Create new uniqueidentifier columns
in the child tables.
Run update statements to build the guild relationships using the exisitng int relationships to reference the entities.
Drop the original int columns.
In addition, leave some space in your data/index pages (specify fillfactor < 100) as guids are not sequential like int identity columns are. This means inserts can be anywhere in the data range and will cause page splits if your pages are 100% full.
Firstly: Dear God why?!?!?
Secondly, you're going to have to add the GUID column to all your tables first, then populate them based on the int value. Once done you can set the GUIDs to primary/foreign keys then drop the int columns.
To update the value you'd do something like
Set the new GUIDs in the primary key table
Run this:
.
UPDATE foreignTable f
SET f.guidCol = p.guidCol
FROM primaryTable p
WHERE p.intCol = f.intCol
This is relevent in a system that implements the distributed computing model. If the system is required to know the primary key at the time when you persist information in the system, the use of a auto-incrementing primary key maintained by ONE handler will slow down the system. Instead, you need a mechanism like a GUID generator to create primary key (keep in mind that the true feature of a primary key is its uniqueness). So, I can scale up with multiple services, each creating its primary key, independently of each other.
I had dubious privilege of doing this before and basically what I had to do was to export the whole damned database into XML. Next, I had a Java application that uses the java.util.Random's nextLong() function to replace the primary key with their new guid keys. After that I imported the whole thing back in to the database.
Of course, the first time I tried to import the XML files back, I forgot to turn off the auto-number feature of the primary key field, so do learn from my mistakes. I'm sure that there're better ways of doing it, but this was a fast and dirty way of doing it ... and it worked. In case you wondering, the project was to make the application scale.
Yeah, I'm with Glenn... I was actually hesitating on posting the same thing before he posted it....
Why would you not want an auto increment int primary key separate from your GUID? it's a lot more flexible, and you can just have the GUID column indexed so you have good performance on your queries...
As for the flexibility, I like to keep my id's as autoincrement ints because then the other seemingly unique and primary-key worthy item can change.

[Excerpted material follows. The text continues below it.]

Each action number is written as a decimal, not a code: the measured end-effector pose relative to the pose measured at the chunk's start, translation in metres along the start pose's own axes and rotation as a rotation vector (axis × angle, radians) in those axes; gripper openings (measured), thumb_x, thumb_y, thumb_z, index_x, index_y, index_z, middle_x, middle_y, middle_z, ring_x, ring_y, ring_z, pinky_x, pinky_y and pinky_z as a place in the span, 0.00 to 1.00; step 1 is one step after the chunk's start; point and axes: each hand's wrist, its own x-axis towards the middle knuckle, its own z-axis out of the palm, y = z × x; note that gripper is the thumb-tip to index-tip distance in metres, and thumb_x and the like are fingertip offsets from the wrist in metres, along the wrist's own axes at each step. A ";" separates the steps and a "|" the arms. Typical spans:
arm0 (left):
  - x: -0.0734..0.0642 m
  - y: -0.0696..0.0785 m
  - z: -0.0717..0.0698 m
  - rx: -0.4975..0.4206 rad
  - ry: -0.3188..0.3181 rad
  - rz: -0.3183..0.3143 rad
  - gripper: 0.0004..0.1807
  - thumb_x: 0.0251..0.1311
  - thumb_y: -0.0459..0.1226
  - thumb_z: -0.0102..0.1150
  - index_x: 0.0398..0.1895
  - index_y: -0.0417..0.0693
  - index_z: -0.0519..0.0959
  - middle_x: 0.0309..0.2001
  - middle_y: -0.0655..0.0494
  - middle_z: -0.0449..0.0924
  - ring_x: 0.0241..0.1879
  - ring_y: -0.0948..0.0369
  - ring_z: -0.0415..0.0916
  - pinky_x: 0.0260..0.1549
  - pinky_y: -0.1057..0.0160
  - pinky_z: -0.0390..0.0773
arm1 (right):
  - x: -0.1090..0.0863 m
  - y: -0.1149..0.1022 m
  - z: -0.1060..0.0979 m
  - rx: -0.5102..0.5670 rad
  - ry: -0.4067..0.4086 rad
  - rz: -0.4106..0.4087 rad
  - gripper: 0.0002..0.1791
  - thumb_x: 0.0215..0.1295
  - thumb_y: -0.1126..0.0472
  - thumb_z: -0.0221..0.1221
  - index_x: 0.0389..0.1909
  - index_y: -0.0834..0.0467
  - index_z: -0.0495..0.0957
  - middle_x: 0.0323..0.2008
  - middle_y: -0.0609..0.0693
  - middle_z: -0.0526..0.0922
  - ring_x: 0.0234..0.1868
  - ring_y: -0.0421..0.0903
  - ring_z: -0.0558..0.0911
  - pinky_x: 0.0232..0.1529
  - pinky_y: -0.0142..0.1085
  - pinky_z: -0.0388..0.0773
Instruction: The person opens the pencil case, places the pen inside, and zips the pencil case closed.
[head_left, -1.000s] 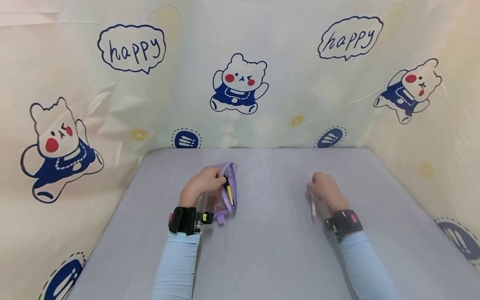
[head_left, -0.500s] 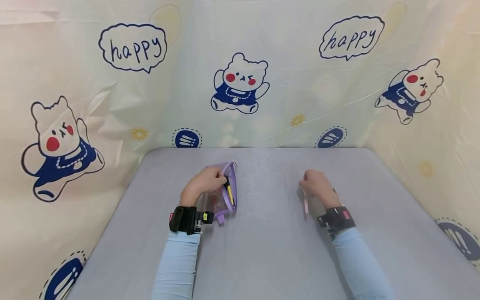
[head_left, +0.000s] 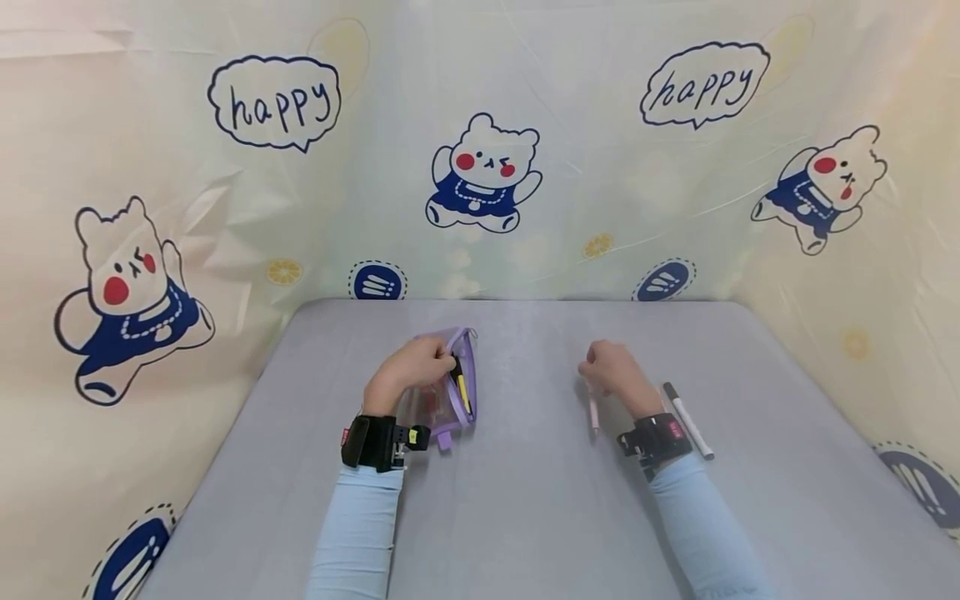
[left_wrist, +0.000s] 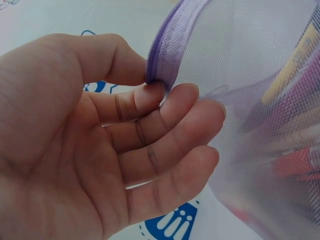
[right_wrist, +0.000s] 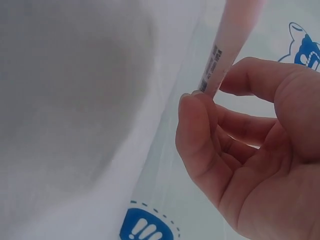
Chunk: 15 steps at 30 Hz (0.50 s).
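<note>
On the mesh pouch [head_left: 468,362], the left hand [head_left: 410,367] pinches the zipped edge, seemingly to steady it; a black-and-yellow pen [head_left: 462,388] inside may crowd the mouth. Well right of the pouch, the right hand [head_left: 617,372] pinches a pink pen [head_left: 594,412]; the next move likely calls for a wide mouth. Farther right, a marker [head_left: 689,422] lies on the table [head_left: 525,508].

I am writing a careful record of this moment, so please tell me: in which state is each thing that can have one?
Pouch: open, pen visible in its mouth
Yellow pen: inside the pouch
Pink pen: held near one end, tip state unclear
Marker: lying on the table, seems capped
Left hand: pinching the pouch's edge
Right hand: pinching the pink pen
</note>
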 end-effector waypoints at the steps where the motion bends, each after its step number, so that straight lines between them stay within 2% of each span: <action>1: 0.000 -0.001 0.000 0.000 0.001 -0.003 0.10 0.64 0.38 0.47 0.25 0.47 0.68 0.23 0.55 0.71 0.25 0.54 0.75 0.26 0.60 0.76 | 0.000 -0.001 0.001 0.003 -0.008 -0.002 0.14 0.62 0.59 0.56 0.42 0.66 0.76 0.31 0.58 0.82 0.27 0.48 0.81 0.25 0.34 0.78; 8: -0.001 -0.002 0.001 -0.002 0.009 0.004 0.10 0.64 0.37 0.47 0.25 0.47 0.68 0.23 0.56 0.70 0.24 0.57 0.73 0.25 0.63 0.73 | 0.000 -0.006 0.002 0.016 -0.016 -0.002 0.15 0.63 0.59 0.55 0.46 0.65 0.76 0.33 0.57 0.82 0.28 0.47 0.80 0.25 0.34 0.78; 15: 0.000 -0.002 -0.001 0.003 0.012 0.030 0.10 0.63 0.36 0.47 0.23 0.47 0.67 0.21 0.56 0.70 0.22 0.59 0.71 0.23 0.63 0.72 | 0.003 -0.022 -0.002 0.028 0.004 -0.021 0.15 0.62 0.59 0.56 0.45 0.64 0.77 0.33 0.57 0.82 0.28 0.47 0.81 0.26 0.33 0.78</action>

A great case of the flexibility is if you use usernames as a primary key. Even if they are unique, it is nice to be able to change them. What if users use an email address as their username? Being able to change the username and have it not affect all your queries is a big plus, and I suspect the same could be true with your GUIDs....
I think, you must do it manualy. Or you can write some utility for it. The scenario should be:
Duplicate the "int" PK/FK columns with new "guid" columns.
Generates new values for "guid" PK columns.
Update values in "guid" FK columns with specified values ( you find the records via "int" PK ).
Remove references ( relations ) with "int" PK/FK columns.
Create similar references ( relations ) with "guid" PK/FK columns.
Remove "int" PK/FK columns.
It's a very good choice. I switched from longs to UUID for one of my applications and I don't regret it. If you use MS SQL Server it is included in standard (I use postgresql and it's only included in standard from 8.3 on).
Like mentioned by Glenn Slaven, you can recreate UUIDs from the keys you have in your current records. Be aware that they will not be unique though but that way it's easy to keep the relationships intact. New records you create after the move will be unique.
DON'T DO IT! We started out using GUIDs, and now we've almost finished moving to INTs as PKs; we're retaining the GUID for logging purposes (and for some tables of, er, "negotiable relational integrity" ;) ), but the speed increase of using ints has been phenomenal.
This only really became apparent when the table rowcounts crossed into millions, mind you.
Our biggest folly by far was using a NEWID() as the PK of our (sequential) log table - there was much head-smacking when we realised our error.